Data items
^^^^

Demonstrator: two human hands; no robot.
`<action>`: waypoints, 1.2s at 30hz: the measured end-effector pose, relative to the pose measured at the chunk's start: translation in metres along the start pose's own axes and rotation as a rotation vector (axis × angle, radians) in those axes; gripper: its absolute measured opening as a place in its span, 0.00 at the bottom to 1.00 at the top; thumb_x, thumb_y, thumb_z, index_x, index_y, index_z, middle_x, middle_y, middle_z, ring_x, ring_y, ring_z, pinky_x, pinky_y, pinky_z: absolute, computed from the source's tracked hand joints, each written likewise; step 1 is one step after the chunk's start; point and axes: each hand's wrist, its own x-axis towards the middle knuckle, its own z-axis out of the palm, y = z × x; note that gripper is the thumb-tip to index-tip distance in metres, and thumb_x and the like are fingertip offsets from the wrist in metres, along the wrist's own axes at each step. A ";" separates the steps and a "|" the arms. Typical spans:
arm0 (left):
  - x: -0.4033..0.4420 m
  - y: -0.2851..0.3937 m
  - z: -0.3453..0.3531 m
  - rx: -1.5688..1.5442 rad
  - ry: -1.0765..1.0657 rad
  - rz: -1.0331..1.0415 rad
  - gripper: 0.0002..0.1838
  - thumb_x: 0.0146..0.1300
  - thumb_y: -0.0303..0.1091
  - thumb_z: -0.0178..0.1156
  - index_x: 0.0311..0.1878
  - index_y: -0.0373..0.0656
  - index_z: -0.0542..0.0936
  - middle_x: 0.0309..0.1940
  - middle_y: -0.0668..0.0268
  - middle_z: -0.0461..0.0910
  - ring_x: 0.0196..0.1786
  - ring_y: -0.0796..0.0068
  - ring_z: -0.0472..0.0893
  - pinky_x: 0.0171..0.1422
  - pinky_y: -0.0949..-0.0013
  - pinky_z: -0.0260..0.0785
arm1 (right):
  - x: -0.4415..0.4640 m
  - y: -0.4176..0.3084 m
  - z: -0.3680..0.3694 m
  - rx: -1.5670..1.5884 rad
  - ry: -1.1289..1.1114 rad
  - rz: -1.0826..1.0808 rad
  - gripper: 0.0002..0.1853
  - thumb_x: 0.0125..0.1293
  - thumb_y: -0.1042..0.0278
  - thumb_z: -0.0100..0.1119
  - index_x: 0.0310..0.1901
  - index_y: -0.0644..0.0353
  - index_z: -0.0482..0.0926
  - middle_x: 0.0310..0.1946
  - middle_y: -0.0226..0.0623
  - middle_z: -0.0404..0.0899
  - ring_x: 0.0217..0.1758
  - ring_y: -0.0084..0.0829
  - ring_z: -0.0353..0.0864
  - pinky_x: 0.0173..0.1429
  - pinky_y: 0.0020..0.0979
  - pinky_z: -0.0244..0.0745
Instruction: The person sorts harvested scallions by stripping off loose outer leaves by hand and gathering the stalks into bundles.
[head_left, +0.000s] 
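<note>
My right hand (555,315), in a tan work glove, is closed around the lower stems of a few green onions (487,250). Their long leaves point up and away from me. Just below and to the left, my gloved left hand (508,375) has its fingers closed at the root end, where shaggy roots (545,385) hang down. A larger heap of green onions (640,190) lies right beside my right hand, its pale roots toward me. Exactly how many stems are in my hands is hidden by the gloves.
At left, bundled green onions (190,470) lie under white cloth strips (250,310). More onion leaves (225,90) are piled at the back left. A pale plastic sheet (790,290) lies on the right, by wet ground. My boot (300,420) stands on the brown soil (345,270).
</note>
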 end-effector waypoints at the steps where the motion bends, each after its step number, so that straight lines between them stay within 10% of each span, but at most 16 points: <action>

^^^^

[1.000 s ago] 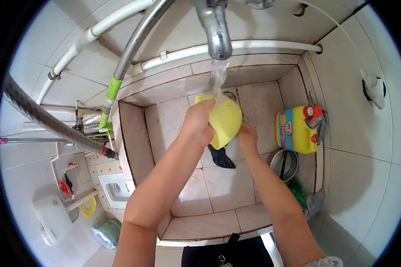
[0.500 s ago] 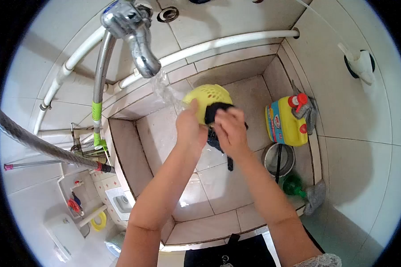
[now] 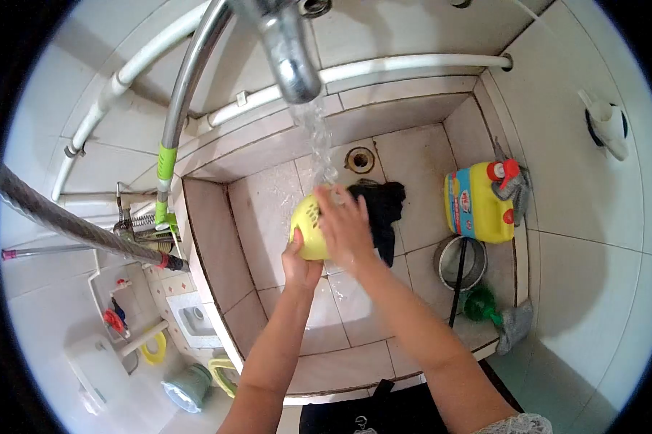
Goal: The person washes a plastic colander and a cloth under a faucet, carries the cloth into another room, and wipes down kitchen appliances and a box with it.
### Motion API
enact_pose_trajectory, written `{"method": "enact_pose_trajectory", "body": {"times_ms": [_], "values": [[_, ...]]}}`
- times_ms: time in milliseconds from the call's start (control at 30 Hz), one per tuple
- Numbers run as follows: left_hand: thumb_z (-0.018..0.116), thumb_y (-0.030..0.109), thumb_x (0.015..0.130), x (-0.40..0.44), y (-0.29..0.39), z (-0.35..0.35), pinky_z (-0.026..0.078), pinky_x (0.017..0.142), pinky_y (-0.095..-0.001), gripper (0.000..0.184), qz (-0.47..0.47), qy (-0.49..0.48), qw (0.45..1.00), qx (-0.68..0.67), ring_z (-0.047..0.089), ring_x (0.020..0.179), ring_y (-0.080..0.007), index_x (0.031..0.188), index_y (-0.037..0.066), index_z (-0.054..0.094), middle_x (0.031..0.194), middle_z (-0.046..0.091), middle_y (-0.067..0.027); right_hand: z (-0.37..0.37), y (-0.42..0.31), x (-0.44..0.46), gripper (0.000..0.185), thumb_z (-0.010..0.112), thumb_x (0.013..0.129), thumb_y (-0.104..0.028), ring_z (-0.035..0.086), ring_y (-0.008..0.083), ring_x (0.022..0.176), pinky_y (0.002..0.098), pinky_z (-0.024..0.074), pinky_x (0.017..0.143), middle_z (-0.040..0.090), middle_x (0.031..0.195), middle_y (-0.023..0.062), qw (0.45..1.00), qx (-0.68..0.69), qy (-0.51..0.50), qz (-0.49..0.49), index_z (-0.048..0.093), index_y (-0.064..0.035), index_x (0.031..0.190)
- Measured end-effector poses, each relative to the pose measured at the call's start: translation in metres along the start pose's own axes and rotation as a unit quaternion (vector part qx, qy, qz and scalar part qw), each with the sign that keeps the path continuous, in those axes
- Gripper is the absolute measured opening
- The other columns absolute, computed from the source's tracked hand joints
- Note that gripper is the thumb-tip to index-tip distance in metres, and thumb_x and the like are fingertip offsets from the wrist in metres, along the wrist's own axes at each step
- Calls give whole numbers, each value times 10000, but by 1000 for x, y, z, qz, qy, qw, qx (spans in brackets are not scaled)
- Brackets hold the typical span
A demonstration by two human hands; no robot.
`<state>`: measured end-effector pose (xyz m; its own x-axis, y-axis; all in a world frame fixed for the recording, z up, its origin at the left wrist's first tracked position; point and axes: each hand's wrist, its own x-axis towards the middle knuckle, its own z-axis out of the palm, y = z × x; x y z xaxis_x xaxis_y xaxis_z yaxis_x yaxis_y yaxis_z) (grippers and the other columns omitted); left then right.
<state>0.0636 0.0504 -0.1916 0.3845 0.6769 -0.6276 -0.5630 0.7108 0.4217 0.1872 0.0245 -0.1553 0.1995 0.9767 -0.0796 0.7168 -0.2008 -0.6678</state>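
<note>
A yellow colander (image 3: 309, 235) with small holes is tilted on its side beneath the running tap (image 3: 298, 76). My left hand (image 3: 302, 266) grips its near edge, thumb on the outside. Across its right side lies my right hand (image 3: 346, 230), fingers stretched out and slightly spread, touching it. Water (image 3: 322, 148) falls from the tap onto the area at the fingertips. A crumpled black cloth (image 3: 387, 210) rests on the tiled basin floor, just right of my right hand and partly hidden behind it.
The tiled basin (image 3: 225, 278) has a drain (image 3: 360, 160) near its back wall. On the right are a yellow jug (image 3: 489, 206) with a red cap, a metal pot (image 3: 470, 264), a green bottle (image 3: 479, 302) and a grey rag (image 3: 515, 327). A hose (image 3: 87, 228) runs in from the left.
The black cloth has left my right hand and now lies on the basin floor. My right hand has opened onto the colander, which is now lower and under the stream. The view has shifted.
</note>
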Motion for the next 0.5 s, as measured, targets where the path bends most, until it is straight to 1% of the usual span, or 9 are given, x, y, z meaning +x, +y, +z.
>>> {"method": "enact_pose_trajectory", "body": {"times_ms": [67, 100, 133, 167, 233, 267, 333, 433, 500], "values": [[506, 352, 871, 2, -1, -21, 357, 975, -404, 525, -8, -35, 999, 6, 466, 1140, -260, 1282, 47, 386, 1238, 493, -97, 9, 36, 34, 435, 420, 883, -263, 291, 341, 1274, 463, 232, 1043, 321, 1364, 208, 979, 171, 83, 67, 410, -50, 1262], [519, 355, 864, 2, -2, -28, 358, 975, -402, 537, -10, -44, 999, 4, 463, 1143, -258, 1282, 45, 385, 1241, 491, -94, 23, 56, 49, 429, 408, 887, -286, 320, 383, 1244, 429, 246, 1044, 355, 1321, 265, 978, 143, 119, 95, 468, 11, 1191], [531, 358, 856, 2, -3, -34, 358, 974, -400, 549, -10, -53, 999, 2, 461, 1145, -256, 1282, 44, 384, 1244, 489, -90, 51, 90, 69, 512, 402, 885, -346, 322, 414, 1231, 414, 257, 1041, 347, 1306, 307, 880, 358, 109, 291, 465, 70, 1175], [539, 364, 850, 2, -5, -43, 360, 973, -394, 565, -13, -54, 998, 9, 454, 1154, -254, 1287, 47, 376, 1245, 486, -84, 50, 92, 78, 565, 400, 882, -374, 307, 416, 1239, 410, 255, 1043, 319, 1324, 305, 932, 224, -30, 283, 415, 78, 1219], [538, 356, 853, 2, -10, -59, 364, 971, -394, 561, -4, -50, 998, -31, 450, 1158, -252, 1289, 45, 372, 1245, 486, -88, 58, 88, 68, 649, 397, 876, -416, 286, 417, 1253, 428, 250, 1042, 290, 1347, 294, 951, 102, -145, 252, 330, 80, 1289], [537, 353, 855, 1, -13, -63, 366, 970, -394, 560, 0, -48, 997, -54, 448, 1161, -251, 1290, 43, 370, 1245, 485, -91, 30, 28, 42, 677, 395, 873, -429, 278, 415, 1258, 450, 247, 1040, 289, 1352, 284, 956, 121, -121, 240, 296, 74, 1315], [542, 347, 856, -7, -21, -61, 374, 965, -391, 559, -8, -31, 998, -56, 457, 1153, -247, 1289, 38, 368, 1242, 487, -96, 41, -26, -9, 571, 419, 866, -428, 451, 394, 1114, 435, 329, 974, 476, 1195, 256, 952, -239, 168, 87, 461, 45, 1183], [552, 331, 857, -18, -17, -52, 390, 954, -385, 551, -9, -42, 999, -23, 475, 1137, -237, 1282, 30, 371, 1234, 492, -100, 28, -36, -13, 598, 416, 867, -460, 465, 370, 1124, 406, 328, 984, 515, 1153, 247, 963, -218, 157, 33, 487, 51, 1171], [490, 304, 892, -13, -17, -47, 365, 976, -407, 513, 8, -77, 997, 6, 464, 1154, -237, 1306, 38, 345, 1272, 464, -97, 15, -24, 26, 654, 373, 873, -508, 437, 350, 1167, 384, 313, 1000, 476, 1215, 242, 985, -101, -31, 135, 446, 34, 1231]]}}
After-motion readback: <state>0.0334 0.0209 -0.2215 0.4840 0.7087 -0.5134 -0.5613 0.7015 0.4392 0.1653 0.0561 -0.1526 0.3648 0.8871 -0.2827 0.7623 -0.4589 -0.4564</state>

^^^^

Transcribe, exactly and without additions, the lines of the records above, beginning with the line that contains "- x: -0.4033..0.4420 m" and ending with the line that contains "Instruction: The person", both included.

  - x: -0.4033..0.4420 m
  - y: -0.2851..0.3937 m
  - z: -0.3453..0.3531 m
  - rx: -1.5688..1.5442 rad
  - ry: -1.0765..1.0657 rad
  - rz: -1.0331..1.0415 rad
  - gripper: 0.0002..0.1838
  - thumb_x: 0.0146..0.1300
  - thumb_y: -0.0303..0.1091
  - thumb_z: -0.0178..0.1156
  - index_x: 0.0311..0.1878
  - index_y: -0.0373..0.0656
  - index_z: -0.0542..0.0936
  - middle_x: 0.0309..0.1940
  - middle_y: -0.0668..0.0268
  - middle_z: -0.0461..0.0910
  - ring_x: 0.0196..0.1786
  - ring_y: -0.0796..0.0068
  - ring_z: -0.0472..0.0893
  - pinky_x: 0.0171..0.1422
  - pinky_y: -0.0949..-0.0013
  - pinky_z: -0.0260..0.0785
arm1 (right):
  - x: -0.4415..0.4640 m
  - y: -0.4176..0.3084 m
  - z: -0.3680..0.3694 m
  - rx: -1.5670..1.5884 rad
  - ry: -1.1289..1.1114 rad
  - rz: -1.0826..1.0808 rad
  - gripper: 0.0002..0.1853
  - thumb_x: 0.0125..0.1293
  - thumb_y: -0.1042..0.0278
  - thumb_z: -0.0100..0.1119
  - index_x: 0.0310..0.1901
  - index_y: -0.0644..0.0353
  - index_z: -0.0482..0.0926
  - middle_x: 0.0310..0.1946
  - middle_y: -0.0226..0.0623
  - middle_z: -0.0404..0.0899
  - ring_x: 0.0217..0.1758
  - ring_y: -0.0084..0.0829
  - ring_z: -0.0353..0.0864
  - pinky_x: 0.0173..0.1429
  - pinky_y: 0.0020..0.0979
  - pinky_z: -0.0244..0.0745
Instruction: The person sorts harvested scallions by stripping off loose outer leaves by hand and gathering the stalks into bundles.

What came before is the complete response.